And even if I could buy them all, would anything change? Would I ever feel totally content with my wardrobe? Would I feel different about myself? I think I’ve finally learned that answer is no.

These days, I almost never buy anything unless it has a glowing rec from someone I work with. They’ve taught me that Forever 21’s sweaters are super soft and nice to sensitive skin, and that just because a bag is expensive, it doesn’t mean it can actually carry all your stuff, and also that it’s worth it to spend money on a piece you really love.

I’m making a real effort to only buy things that spark joy (Kondo-ing is about buying stuff, right?) when I put them on in the morning, because here’s the thing: If you have to convince yourself you need it… you probably don’t.

Stephanie Talmadge, social media editor

Making Lingerie for Every Body
Woman in lingerie.

The history of lingerie has long been one of form over function. From the classic corset, which calls to mind tight laces, restricted breathing, cracked ribs, and even rearrangement of the wearer’s internal organs, lingerie is an area of fashion where the adage “beauty hurts” seems to reign supreme. This is markedly at odds with the promise of lingerie in modern day advertising — that the sexiness one feels while wearing X-brand of (probably expensive) satin and lace creates the confidence needed to pursue one’s own pleasure.

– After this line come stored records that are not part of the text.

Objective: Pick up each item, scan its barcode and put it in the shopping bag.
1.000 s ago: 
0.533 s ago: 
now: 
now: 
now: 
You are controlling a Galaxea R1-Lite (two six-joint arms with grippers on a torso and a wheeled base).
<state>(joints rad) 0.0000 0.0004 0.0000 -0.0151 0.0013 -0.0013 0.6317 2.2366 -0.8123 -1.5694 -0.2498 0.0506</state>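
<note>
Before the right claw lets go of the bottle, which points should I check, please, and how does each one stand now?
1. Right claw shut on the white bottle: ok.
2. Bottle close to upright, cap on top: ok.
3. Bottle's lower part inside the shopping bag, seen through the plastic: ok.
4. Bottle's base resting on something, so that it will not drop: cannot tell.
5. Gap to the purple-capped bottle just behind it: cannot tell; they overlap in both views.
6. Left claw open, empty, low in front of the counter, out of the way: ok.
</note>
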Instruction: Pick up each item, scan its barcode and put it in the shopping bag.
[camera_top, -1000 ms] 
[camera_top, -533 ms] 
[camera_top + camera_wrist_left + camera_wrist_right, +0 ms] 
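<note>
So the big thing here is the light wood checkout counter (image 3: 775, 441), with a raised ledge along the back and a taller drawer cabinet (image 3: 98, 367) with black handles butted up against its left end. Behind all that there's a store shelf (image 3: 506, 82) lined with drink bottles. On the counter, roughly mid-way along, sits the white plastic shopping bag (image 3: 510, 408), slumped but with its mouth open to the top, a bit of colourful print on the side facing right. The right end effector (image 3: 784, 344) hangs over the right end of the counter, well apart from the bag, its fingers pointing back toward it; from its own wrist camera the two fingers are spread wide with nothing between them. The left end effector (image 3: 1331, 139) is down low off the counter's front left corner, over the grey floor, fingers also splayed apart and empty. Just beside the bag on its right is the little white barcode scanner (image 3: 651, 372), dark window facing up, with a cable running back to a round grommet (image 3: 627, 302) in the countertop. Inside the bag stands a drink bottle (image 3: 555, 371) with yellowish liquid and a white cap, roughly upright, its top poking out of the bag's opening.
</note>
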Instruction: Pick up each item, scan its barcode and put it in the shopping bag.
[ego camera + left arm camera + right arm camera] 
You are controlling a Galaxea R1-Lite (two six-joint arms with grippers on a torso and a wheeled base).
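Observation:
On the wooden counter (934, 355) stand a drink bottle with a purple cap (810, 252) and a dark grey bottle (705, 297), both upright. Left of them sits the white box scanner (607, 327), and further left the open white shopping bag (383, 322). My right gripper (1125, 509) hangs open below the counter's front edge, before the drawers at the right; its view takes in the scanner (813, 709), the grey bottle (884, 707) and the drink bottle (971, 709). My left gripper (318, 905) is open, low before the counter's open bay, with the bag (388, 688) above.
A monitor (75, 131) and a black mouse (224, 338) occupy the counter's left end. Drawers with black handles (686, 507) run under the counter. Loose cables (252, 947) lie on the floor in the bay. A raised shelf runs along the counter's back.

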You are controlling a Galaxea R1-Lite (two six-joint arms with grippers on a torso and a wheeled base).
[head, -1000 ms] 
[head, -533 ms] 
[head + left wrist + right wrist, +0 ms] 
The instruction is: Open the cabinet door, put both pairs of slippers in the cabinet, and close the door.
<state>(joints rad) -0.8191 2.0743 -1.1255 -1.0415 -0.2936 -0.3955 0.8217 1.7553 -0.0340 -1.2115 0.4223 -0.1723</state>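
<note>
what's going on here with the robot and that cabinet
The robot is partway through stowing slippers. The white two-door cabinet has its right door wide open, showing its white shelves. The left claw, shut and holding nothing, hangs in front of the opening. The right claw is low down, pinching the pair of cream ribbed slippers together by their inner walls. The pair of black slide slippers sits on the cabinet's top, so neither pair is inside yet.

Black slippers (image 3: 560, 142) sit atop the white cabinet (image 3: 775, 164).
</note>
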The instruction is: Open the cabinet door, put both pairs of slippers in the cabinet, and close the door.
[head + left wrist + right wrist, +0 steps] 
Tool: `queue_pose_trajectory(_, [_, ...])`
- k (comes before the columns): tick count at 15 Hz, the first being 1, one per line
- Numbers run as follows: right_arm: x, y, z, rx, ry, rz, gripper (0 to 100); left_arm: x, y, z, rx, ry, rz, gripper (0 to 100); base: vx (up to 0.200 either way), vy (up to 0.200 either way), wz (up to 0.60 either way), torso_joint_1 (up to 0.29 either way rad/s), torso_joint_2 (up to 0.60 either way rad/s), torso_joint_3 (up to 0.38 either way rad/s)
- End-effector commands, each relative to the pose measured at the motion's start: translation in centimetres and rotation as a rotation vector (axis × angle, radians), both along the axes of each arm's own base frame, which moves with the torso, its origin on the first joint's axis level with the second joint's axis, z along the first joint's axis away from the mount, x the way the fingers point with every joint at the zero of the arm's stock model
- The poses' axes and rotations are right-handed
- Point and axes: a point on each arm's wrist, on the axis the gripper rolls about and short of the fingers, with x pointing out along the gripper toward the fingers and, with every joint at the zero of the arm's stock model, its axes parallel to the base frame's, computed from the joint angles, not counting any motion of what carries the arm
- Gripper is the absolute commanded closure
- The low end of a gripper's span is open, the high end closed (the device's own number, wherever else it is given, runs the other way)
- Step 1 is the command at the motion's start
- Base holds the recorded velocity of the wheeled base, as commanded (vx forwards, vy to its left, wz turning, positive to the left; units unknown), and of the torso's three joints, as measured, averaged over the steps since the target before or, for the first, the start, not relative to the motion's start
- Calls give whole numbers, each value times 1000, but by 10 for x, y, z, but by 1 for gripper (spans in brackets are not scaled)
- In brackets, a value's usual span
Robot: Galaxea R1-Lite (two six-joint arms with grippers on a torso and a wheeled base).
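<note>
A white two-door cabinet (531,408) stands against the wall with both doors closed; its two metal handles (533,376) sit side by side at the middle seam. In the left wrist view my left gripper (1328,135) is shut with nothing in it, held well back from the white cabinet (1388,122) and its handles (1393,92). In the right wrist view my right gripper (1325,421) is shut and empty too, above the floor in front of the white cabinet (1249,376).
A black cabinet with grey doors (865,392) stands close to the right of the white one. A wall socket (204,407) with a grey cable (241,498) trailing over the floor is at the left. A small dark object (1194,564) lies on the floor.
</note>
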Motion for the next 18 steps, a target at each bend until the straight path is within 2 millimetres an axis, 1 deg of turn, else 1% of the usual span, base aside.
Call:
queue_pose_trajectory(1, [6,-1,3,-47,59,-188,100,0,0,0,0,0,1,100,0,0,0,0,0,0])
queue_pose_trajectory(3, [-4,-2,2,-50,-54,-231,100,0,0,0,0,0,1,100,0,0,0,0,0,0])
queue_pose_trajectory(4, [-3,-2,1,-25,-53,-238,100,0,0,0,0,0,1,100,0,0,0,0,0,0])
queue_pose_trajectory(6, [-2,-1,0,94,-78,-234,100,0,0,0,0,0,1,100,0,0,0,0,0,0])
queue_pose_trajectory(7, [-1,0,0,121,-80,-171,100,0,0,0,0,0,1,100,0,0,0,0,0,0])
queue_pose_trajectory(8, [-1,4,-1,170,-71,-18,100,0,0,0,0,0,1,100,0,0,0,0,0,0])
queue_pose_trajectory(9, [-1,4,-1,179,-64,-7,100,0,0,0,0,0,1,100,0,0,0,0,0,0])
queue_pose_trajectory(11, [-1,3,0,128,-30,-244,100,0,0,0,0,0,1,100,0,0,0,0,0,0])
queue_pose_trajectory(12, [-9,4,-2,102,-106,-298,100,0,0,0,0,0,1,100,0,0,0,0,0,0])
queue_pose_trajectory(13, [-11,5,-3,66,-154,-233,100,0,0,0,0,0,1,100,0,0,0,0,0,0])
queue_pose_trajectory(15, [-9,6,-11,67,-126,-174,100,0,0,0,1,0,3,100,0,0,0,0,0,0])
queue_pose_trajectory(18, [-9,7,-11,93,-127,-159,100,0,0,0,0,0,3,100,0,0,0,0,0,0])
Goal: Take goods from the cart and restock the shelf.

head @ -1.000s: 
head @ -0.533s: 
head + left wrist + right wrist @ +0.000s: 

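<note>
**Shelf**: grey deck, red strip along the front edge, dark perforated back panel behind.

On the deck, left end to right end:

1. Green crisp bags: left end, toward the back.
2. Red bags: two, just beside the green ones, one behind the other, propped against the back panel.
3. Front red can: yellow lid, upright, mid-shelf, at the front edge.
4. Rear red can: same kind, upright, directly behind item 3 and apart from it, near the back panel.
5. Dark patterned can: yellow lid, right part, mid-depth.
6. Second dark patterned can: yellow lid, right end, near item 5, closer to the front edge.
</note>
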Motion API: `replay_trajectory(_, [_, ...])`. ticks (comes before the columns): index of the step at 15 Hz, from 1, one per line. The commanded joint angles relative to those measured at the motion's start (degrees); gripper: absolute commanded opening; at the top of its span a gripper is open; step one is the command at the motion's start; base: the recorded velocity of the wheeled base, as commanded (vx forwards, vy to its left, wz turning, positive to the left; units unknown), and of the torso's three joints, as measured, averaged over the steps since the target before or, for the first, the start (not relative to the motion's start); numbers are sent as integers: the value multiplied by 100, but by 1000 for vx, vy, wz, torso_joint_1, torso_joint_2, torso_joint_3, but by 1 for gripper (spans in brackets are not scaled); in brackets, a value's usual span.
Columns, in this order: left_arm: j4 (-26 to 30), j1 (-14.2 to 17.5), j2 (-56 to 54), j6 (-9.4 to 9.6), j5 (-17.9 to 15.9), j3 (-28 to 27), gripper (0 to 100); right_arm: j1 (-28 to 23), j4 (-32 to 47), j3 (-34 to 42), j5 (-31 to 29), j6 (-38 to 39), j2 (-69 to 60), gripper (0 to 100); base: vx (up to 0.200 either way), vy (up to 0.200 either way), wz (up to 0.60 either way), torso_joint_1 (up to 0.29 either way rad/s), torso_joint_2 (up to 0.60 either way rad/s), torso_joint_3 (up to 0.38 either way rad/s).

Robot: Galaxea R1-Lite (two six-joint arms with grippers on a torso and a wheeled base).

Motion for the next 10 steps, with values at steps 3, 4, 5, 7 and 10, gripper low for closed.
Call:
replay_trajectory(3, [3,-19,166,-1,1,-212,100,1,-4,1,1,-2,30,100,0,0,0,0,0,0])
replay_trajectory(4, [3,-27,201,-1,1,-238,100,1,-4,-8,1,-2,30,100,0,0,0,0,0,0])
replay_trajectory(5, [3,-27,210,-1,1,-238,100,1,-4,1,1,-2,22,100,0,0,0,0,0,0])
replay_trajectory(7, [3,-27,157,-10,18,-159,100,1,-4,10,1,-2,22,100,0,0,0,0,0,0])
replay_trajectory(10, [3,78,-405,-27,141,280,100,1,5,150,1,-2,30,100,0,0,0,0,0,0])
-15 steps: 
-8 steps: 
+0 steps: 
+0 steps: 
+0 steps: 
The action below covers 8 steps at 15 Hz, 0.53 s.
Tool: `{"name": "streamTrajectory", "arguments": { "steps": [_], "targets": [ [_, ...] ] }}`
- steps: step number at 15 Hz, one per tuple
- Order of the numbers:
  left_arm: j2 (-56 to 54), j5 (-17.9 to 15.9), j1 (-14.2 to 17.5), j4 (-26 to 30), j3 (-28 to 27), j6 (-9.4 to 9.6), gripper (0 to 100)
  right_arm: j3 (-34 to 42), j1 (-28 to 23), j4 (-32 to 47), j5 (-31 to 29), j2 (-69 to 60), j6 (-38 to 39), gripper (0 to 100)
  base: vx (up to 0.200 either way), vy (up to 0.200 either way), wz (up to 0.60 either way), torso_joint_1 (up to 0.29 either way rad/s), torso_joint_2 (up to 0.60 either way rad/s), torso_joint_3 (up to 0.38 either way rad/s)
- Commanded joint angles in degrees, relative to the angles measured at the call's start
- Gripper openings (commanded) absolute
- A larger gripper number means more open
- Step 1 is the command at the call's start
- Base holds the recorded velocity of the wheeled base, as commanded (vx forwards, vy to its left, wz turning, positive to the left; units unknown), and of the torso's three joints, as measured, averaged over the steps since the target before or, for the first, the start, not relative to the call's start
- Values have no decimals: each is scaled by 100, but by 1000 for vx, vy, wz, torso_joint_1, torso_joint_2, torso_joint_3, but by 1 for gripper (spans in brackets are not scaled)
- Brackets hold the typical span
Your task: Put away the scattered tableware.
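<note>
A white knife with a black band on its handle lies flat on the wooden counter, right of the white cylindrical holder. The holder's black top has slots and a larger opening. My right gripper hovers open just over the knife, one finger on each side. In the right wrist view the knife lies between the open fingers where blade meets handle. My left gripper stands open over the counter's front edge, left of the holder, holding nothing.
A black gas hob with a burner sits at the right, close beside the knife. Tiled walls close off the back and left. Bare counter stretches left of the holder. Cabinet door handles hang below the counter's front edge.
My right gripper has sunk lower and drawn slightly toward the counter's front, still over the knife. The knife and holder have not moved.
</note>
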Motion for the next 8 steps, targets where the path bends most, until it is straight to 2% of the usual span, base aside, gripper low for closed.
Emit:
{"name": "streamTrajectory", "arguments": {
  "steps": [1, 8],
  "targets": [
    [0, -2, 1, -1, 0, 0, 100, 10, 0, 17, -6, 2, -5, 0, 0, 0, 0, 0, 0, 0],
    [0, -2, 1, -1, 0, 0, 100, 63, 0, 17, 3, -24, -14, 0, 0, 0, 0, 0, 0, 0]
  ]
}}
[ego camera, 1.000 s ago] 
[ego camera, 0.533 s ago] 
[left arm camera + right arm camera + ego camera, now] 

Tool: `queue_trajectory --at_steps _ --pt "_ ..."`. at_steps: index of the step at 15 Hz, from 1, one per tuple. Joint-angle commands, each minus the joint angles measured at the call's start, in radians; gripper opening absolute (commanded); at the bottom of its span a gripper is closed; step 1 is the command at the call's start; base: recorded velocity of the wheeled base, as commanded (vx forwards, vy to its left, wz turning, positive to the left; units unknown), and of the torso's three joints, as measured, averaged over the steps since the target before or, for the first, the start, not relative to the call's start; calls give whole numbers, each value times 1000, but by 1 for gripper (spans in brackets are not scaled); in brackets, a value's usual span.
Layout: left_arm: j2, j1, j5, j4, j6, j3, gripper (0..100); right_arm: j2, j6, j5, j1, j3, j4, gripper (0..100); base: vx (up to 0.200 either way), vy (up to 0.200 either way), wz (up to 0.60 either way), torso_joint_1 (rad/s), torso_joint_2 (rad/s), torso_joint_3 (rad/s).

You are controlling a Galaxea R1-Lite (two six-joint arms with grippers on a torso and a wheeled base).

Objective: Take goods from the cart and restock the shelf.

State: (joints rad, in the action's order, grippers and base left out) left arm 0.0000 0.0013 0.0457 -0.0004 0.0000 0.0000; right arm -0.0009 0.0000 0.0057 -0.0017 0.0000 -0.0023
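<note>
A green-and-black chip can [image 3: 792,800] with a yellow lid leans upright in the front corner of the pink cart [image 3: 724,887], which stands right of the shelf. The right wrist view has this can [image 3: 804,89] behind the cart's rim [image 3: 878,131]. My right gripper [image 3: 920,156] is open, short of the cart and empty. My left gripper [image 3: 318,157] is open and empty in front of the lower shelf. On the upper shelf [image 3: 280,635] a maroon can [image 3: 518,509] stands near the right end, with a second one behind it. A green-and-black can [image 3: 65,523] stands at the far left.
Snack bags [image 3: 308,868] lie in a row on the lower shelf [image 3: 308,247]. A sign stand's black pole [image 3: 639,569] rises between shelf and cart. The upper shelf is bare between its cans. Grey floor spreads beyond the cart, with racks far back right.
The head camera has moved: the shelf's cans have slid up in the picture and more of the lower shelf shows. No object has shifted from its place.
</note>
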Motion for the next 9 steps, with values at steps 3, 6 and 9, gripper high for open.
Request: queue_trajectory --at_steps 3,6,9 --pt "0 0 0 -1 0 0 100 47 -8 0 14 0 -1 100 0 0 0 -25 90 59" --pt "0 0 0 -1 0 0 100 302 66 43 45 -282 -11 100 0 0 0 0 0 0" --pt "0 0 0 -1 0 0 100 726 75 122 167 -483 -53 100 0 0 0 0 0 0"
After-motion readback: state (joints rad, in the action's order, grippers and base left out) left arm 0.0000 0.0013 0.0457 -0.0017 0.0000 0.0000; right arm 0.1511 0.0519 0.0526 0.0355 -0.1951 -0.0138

Yet for clothing that is inextricably linked to sex — which, ideally, is all about experiencing and sharing pleasure in our bodies — lingerie is often created without the comfort of the wearer in mind. In fact, in an article for the LA Times as recently as 2013, one woman described her search for the perfect lingerie as thus: “The tap pants were too small and cut off circulation in my thighs. I vaguely remember crying as I tried to squeeze into them."

Not much of a confidence booster.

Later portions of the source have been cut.